### WORK ORDER
The answer is the exact run of lines in the listing below from the line containing "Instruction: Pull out" up to and including the line containing "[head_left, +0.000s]", with pictures removed.

### ENTRIES SHOWN

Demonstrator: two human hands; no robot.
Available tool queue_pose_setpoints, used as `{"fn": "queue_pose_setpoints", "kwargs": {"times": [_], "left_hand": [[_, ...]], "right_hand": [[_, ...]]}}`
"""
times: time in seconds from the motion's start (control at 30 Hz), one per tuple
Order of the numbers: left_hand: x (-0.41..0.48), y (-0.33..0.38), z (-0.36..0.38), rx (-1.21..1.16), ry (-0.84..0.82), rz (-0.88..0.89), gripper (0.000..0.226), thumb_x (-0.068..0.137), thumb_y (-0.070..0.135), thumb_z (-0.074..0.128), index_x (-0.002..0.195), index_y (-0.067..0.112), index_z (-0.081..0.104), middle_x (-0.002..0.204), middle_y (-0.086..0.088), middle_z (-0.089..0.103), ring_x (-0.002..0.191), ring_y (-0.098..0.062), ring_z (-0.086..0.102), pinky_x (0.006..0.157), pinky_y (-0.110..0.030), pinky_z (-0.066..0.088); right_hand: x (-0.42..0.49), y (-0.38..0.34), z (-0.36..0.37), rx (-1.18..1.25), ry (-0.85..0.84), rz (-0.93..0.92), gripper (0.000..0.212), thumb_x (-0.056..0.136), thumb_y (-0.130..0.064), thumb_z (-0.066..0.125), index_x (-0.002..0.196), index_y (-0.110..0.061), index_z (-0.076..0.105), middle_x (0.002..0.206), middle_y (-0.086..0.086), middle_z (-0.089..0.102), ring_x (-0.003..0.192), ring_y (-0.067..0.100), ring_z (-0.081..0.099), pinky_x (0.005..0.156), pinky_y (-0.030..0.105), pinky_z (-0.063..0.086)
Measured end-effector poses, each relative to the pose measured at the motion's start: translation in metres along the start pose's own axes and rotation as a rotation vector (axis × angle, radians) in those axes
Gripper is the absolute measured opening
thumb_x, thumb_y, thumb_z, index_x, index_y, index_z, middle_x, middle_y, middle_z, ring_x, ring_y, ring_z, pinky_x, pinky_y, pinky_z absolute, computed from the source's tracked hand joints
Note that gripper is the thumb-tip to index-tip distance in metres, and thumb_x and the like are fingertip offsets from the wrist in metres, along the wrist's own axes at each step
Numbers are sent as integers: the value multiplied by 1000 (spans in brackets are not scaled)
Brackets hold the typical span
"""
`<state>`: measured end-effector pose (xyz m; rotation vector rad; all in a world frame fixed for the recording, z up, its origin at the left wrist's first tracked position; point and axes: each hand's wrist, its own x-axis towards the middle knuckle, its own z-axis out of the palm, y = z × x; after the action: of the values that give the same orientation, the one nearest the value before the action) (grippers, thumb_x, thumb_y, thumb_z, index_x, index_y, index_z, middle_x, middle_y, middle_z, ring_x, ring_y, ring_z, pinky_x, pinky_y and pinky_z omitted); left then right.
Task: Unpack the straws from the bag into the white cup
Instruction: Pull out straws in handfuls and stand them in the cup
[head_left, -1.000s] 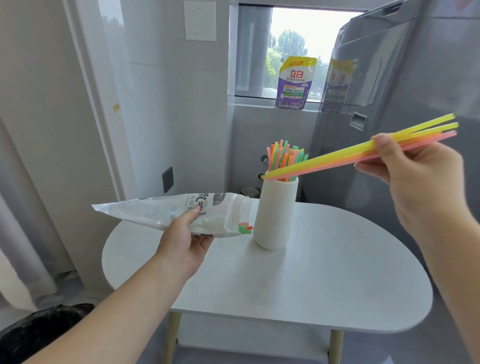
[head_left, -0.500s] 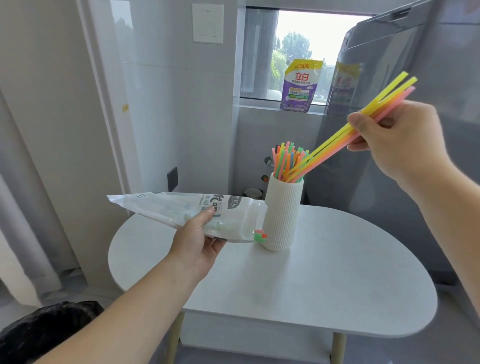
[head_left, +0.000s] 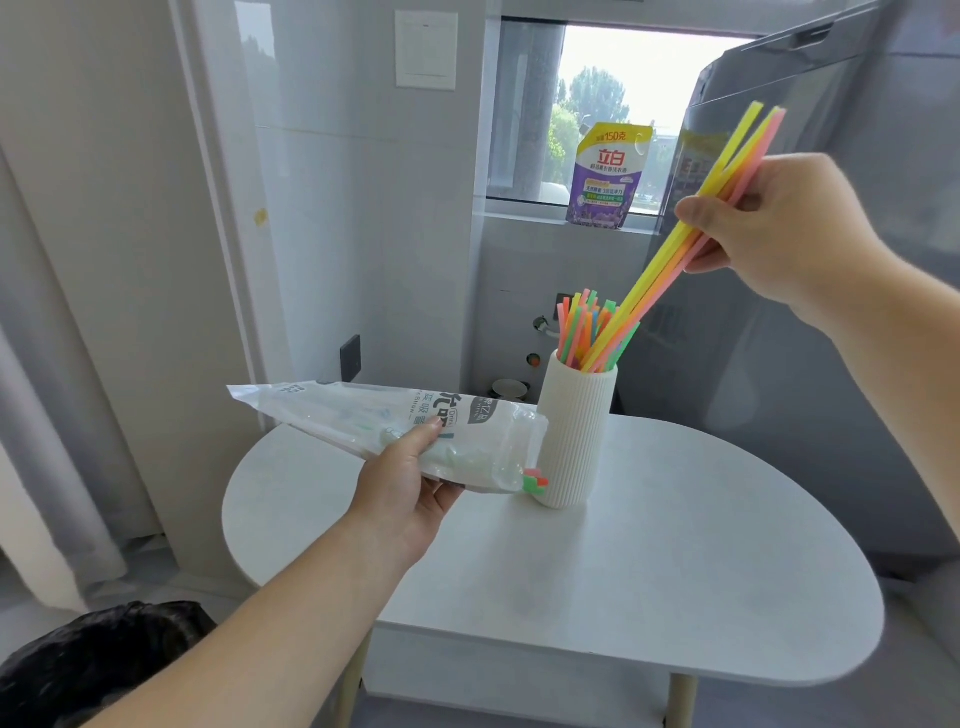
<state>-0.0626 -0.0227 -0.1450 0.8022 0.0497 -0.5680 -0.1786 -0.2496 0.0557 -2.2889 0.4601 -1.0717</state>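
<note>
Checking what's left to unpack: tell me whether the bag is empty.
Not empty. Green and orange straw ends poke out of the open mouth of the bag, held in the left hand.

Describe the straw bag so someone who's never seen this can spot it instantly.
Start at the white oval table. Above its left end the left hand holds the straw bag, its open end toward the ribbed white cup. It is clear plastic with grey print and green and orange straw tips poking out, unlike the purple pouch upright on the window sill.
</note>
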Motion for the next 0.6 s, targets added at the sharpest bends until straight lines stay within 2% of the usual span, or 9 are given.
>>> {"fn": "queue_pose_setpoints", "kwargs": {"times": [0.2,0.4,0.6], "left_hand": [[0,0,-1,8,-2,3,31,94,7,66,125,10,65,97,-7,78,75,-18,77,54,-29,61],[1,0,0,11,2,8,36,94,7,66,130,10,64,99,-7,77,72,-17,76,52,-27,59],[0,-2,1,17,-9,6,33,94,6,65,127,10,65,94,-5,78,72,-16,76,53,-28,60]], "right_hand": [[5,2,2,0,-9,4,30,96,-32,63,120,-13,69,100,0,71,65,3,72,53,11,55],[9,5,4,-5,-4,13,31,96,-32,63,120,-13,69,95,2,71,65,-2,70,49,9,52],[12,4,5,10,-46,57,25,96,-29,65,115,-15,71,82,-7,70,68,10,72,48,9,52]]}}
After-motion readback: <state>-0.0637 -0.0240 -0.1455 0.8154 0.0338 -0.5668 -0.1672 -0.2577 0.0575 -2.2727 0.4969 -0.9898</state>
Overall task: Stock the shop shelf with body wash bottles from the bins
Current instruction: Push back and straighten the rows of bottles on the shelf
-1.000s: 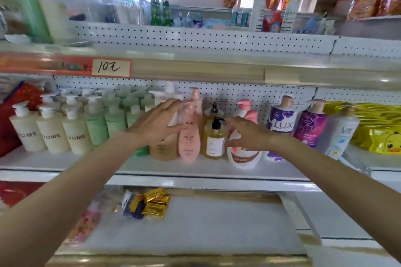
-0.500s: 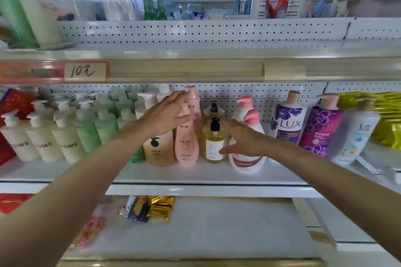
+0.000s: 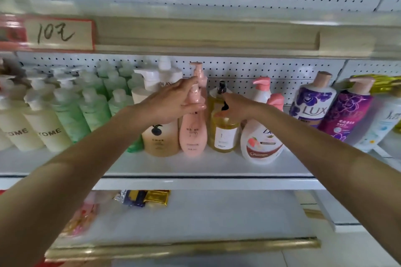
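Note:
Body wash bottles stand in a row on the white middle shelf (image 3: pixel 195 165). My left hand (image 3: pixel 171 102) holds the neck of the pink pump bottle (image 3: pixel 193 134), thumb in front and fingers reaching to its pump. My right hand (image 3: pixel 238 106) pinches the black pump of the yellow bottle (image 3: pixel 224 136) between thumb and forefinger. Both bottles stand upright on the shelf. A beige bottle (image 3: pixel 159 141) is to the left of the pink one. A white Dove bottle (image 3: pixel 260 145) stands to the right of the yellow one, partly behind my right wrist.
Green bottles (image 3: pixel 91 104) and cream bottles (image 3: pixel 43 128) fill the shelf's left. Two purple Lux bottles (image 3: pixel 312 104) and a white bottle (image 3: pixel 382 123) stand at the right. A handwritten price tag (image 3: pixel 58 32) hangs on the shelf above. Gold packets (image 3: pixel 154 198) lie on the lower shelf.
My right hand has moved left from the Dove bottle to the yellow bottle's pump. My left hand has closed round the pink bottle's neck. The view has come closer.

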Demonstrator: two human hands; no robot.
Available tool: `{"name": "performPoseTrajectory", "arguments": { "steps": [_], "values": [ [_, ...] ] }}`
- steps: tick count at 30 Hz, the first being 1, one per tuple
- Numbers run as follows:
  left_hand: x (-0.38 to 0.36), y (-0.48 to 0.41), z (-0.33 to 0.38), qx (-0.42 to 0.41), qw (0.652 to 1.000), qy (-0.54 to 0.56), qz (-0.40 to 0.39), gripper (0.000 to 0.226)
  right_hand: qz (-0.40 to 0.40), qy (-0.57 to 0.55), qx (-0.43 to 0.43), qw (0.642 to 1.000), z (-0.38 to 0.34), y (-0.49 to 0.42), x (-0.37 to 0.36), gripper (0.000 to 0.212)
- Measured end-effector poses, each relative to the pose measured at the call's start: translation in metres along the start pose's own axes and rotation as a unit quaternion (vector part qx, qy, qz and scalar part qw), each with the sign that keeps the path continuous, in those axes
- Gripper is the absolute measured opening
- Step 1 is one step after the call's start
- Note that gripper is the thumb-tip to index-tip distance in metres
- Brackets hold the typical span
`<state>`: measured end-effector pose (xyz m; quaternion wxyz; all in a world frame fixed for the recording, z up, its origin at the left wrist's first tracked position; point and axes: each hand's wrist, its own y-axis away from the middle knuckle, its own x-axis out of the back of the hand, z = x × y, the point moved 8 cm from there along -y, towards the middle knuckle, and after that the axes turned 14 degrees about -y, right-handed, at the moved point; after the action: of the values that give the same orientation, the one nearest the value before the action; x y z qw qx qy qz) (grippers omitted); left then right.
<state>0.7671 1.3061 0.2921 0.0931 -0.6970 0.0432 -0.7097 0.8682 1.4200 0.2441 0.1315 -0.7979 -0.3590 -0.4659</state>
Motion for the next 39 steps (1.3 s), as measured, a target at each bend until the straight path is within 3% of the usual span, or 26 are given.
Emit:
{"name": "performPoseTrajectory", "arguments": {
  "steps": [7,13,39],
  "values": [
    [-0.002,-0.002,-0.002,-0.022,1.0,0.016,0.006,0.081,-0.009,-0.078,0.003,0.997,0.012,-0.007,0.003,0.054],
    [-0.004,-0.003,-0.004,-0.016,1.0,0.019,-0.007,0.086,-0.015,-0.102,-0.011,0.995,0.02,-0.005,0.005,0.019],
    [-0.003,-0.001,0.001,-0.029,0.998,0.048,-0.001,0.082,-0.012,-0.057,-0.019,0.998,0.014,0.01,-0.003,0.029]
  ]
}}
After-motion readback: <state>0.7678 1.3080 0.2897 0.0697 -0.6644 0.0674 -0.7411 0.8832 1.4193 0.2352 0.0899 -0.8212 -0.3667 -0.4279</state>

### TASK OUTPUT
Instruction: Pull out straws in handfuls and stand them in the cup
[head_left, -1.000s] 
[head_left, -0.500s] 
[head_left, +0.000s] 

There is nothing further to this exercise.